TASK GOAL | Find the line with "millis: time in" in the entries below. Repeat it, every following line, and the line with "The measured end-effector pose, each", exactly and with nothing added.

====== PROVIDED RECORDS ======

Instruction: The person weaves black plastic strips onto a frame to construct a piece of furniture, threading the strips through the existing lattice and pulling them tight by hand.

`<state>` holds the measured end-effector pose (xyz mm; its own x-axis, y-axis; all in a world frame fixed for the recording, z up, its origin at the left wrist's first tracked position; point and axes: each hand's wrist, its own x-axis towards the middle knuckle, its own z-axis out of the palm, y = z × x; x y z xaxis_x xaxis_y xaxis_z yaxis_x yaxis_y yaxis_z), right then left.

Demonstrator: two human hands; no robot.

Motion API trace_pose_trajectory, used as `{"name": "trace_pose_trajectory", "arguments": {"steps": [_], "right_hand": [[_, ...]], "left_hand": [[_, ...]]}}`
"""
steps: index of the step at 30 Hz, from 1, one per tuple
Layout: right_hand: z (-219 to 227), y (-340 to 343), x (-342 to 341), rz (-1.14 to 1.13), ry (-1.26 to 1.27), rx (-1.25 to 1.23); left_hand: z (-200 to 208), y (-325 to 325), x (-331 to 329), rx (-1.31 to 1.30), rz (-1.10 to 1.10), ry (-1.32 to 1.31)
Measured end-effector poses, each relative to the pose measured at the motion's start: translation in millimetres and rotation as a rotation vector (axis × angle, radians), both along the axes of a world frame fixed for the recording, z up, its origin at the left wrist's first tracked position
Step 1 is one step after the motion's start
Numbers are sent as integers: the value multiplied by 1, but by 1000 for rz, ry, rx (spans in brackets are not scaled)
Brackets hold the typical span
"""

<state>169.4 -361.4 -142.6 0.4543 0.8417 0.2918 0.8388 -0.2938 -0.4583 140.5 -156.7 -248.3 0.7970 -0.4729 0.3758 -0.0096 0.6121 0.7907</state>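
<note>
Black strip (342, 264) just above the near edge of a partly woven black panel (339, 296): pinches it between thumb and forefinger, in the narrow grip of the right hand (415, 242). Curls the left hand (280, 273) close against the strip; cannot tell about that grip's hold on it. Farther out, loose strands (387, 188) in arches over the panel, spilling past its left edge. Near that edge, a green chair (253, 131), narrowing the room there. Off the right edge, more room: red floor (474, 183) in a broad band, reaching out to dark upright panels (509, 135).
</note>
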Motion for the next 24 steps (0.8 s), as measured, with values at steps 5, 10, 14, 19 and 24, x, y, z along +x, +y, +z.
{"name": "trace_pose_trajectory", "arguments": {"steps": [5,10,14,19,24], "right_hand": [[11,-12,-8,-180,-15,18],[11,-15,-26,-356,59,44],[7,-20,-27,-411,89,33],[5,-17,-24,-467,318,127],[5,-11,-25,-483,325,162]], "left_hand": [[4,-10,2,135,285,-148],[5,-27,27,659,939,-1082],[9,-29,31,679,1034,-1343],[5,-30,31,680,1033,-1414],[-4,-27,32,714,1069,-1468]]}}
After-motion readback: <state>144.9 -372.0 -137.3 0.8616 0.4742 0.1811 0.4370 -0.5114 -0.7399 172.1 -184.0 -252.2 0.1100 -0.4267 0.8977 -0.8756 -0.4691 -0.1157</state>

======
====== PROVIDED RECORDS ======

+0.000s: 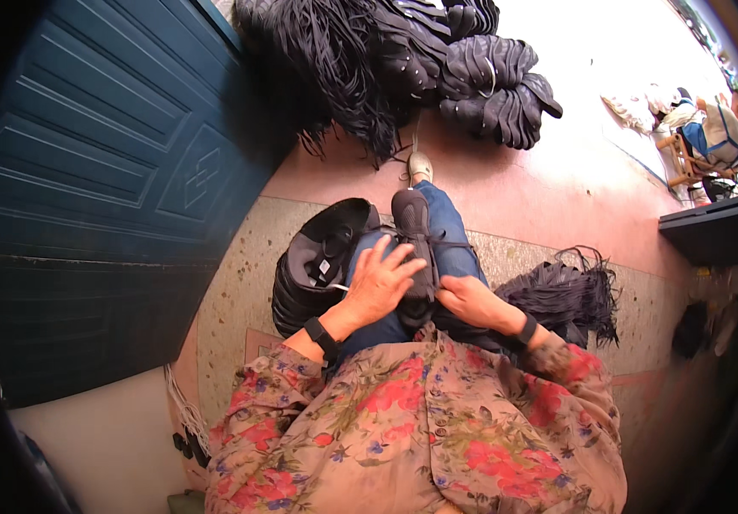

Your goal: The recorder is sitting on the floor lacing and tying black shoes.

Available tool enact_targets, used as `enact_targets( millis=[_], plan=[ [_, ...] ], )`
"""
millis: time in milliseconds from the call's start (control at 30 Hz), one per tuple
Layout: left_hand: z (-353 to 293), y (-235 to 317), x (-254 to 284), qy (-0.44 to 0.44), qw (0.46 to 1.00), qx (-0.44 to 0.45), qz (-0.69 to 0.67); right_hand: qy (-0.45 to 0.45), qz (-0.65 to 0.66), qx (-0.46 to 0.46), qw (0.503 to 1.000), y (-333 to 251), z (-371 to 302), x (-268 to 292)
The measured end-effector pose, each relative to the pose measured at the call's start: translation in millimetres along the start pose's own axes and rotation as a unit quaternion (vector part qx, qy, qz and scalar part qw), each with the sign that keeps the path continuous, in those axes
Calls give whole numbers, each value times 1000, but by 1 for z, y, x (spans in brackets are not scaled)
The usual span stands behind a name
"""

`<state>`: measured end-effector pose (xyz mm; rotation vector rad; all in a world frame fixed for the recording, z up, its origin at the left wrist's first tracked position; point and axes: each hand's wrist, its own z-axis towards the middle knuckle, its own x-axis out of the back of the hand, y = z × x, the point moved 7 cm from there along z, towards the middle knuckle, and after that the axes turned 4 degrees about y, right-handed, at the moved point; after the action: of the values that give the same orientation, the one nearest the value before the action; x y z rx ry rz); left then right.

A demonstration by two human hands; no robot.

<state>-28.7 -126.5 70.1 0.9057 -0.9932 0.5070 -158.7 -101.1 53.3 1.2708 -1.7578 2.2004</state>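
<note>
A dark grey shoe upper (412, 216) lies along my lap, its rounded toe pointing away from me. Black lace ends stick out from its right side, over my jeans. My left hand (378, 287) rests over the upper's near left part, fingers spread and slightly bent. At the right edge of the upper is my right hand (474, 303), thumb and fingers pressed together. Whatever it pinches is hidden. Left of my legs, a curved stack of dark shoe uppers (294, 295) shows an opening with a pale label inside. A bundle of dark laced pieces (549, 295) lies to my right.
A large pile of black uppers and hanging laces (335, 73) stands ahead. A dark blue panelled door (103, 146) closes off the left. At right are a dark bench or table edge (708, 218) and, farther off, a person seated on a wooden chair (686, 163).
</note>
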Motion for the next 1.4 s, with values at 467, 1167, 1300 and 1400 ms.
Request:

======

SOLVED EXERCISE |
millis: time in milliseconds from the call's start (control at 30 Hz), one per tuple
Layout: left_hand: z (-353 to 293), y (-235 to 317), x (-254 to 284), qy (-0.44 to 0.44), qw (0.46 to 1.00), qx (-0.44 to 0.45), qz (-0.69 to 0.67); right_hand: qy (-0.45 to 0.45), qz (-0.65 to 0.66), qx (-0.46 to 0.46), qw (0.503 to 1.000), y (-333 to 251), z (-371 to 302), x (-268 to 292)
The measured end-effector pose, each relative to the pose measured at the call's start: translation in millimetres along the start pose's own axes and rotation as a unit quaternion (vector part qx, qy, qz and scalar part qw), each with the sign that keeps the path continuous, in those axes

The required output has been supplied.